Stephen turned on the light and sat up. Her face was crimson, tears poured out of her eyes. Her bosom heaved convulsively. He said, ‘Stop it! You’ll have convulsions. Stop! Stop it!’ He slapped her.
She stopped, still heaving, and sat up to glare ferociously at him, ‘Don’t you dare touch me. I’ll kill you.’
‘Calm yourself.’
She said, ‘You wretched worm. How I hate you! How I despise and hate you!’
He looked at her astonished, his mouth half-open.
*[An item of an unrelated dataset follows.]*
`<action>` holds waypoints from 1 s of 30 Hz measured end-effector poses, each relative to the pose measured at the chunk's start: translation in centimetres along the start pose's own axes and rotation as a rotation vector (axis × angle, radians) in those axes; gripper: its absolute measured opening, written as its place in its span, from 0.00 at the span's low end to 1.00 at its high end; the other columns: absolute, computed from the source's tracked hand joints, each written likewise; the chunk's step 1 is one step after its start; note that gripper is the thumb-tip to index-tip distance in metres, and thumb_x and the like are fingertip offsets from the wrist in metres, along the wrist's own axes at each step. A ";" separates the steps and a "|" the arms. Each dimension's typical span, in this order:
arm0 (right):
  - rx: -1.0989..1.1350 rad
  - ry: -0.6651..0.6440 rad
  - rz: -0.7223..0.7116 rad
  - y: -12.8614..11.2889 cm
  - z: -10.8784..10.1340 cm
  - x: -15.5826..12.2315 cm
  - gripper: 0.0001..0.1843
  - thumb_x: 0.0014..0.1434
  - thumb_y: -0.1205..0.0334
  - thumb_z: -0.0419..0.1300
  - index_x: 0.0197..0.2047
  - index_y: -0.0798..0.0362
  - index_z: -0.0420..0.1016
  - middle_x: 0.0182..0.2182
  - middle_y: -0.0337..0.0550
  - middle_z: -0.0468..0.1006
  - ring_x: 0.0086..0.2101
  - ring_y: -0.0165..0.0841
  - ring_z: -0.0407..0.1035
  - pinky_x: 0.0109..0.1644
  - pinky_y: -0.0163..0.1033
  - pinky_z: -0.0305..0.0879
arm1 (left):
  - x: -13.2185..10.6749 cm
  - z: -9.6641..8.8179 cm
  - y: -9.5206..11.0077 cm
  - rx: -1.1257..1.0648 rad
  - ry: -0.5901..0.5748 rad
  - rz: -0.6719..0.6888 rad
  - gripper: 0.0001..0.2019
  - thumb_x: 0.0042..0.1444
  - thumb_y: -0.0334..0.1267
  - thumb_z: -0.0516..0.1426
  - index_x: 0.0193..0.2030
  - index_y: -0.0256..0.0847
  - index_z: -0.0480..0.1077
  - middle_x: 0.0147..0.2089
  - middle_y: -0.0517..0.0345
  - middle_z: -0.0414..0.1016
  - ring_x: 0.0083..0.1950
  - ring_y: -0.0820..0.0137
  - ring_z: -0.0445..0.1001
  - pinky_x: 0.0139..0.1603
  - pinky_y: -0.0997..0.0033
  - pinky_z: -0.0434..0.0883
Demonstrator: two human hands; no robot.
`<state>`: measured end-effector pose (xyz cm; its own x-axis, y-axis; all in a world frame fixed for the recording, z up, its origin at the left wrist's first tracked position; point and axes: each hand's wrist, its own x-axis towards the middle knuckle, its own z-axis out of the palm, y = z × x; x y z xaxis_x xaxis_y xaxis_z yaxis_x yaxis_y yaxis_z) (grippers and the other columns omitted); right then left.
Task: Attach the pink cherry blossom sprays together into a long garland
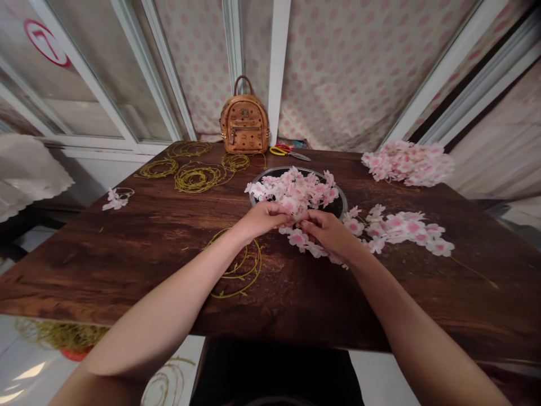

Her eyes fell lower, thoughtfully, and she said forcibly, ‘And myself!’
She laughed a little, feebly, ‘But we are happy! But we have made good. The Howards have squeezed a pittance out of Mamma. We have lost all our friends, but we have made genteel acquaintances and we’ll get yet to a Walter Lippmann cocktail party.’
She laughed softly, ‘I’m deleerious, I’m raving, I’m so happy.’
‘Have you finished?’
She turned to him, ‘I’m a damned soul, I’m lost, I’ve betrayed everyone and everything. But it’s all right, we can pay the servants.’